Goal of the exercise
An identical reprint of the entire listing below is expected.

Data segment
════════

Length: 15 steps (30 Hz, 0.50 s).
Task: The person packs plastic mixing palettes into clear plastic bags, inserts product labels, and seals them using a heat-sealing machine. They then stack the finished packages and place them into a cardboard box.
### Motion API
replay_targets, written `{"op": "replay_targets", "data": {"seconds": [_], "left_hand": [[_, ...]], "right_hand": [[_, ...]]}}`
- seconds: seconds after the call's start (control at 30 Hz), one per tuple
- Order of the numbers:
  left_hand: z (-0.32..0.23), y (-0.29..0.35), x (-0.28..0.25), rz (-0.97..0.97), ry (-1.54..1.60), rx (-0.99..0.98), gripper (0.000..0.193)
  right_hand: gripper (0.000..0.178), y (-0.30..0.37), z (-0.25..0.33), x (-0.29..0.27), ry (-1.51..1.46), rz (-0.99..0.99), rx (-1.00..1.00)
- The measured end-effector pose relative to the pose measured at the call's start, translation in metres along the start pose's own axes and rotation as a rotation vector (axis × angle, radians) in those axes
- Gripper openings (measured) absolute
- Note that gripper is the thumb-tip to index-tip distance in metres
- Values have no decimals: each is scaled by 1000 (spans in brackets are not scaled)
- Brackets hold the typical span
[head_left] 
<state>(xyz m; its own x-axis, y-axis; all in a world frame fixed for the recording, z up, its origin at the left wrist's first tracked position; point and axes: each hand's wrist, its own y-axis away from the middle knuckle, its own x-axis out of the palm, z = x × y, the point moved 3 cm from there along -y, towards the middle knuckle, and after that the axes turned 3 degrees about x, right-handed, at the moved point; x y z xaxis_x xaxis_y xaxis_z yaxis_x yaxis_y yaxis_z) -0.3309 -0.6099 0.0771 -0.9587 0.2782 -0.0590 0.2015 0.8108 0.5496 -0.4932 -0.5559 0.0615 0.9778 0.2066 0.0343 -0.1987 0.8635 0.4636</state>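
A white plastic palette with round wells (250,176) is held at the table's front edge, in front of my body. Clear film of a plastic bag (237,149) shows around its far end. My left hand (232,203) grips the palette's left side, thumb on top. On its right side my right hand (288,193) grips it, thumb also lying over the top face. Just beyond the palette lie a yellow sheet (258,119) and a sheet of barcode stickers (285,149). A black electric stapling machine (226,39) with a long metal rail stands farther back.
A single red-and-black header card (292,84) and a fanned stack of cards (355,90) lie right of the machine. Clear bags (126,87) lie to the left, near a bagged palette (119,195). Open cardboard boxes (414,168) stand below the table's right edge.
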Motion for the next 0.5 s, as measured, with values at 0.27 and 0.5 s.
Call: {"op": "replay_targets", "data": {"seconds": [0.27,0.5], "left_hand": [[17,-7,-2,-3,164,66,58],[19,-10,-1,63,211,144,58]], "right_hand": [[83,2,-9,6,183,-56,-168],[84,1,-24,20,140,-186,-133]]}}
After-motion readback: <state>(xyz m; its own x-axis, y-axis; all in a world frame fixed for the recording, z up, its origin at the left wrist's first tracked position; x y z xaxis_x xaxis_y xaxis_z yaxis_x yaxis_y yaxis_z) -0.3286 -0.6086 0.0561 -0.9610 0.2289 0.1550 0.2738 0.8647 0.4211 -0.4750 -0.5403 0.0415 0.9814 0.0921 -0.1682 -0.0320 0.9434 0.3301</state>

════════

Task answer
Length: 15 steps (30 Hz, 0.50 s).
Task: The person packs plastic mixing palettes into clear plastic bags, inserts product labels, and seals them using a heat-sealing machine. They then stack the finished packages and place them into a cardboard box.
### Motion API
replay_targets, written `{"op": "replay_targets", "data": {"seconds": [_], "left_hand": [[_, ...]], "right_hand": [[_, ...]]}}`
- seconds: seconds after the call's start (control at 30 Hz), one per tuple
- Order of the numbers:
  left_hand: z (-0.32..0.23), y (-0.29..0.35), x (-0.28..0.25), rz (-0.97..0.97), ry (-1.54..1.60), rx (-0.99..0.98), gripper (0.000..0.193)
  right_hand: gripper (0.000..0.178), y (-0.30..0.37), z (-0.25..0.33), x (-0.29..0.27), ry (-1.51..1.46), rz (-0.99..0.99), rx (-1.00..1.00)
- The measured end-effector pose relative to the pose measured at the call's start, translation in metres along the start pose's own axes and rotation as a rotation vector (axis × angle, radians) in those axes
- Gripper openings (measured) absolute
- Note that gripper is the thumb-tip to index-tip distance in metres
- Values have no decimals: each is scaled by 1000 (spans in brackets are not scaled)
- Brackets hold the typical span
[head_left] 
<state>(xyz m; its own x-axis, y-axis; all in a world frame fixed for the recording, z up, its origin at the left wrist's first tracked position; point and axes: each hand's wrist, its own y-axis away from the middle knuckle, its own x-axis out of the palm, z = x × y, the point moved 3 cm from there along -y, towards the middle knuckle, and after that the axes turned 3 degrees about x, right-handed, at the moved point; x y z xaxis_x xaxis_y xaxis_z yaxis_x yaxis_y yaxis_z) -0.3309 -0.6099 0.0771 -0.9587 0.2782 -0.0590 0.2015 0.8108 0.5496 -0.4932 -0.5559 0.0615 0.9778 0.2066 0.0343 -0.1987 0.8635 0.4636</state>
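A white plastic palette with round wells (250,176) is held at the table's front edge, in front of my body. Clear film of a plastic bag (237,149) shows around its far end. My left hand (232,203) grips the palette's left side, thumb on top. On its right side my right hand (288,193) grips it, thumb also lying over the top face. Just beyond the palette lie a yellow sheet (258,119) and a sheet of barcode stickers (285,149). A black electric stapling machine (226,39) with a long metal rail stands farther back.
A single red-and-black header card (292,84) and a fanned stack of cards (355,90) lie right of the machine. Clear bags (126,87) lie to the left, near a bagged palette (119,195). Open cardboard boxes (414,168) stand below the table's right edge.
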Motion for the next 0.5 s, as measured, with values at 0.27 and 0.5 s.
Call: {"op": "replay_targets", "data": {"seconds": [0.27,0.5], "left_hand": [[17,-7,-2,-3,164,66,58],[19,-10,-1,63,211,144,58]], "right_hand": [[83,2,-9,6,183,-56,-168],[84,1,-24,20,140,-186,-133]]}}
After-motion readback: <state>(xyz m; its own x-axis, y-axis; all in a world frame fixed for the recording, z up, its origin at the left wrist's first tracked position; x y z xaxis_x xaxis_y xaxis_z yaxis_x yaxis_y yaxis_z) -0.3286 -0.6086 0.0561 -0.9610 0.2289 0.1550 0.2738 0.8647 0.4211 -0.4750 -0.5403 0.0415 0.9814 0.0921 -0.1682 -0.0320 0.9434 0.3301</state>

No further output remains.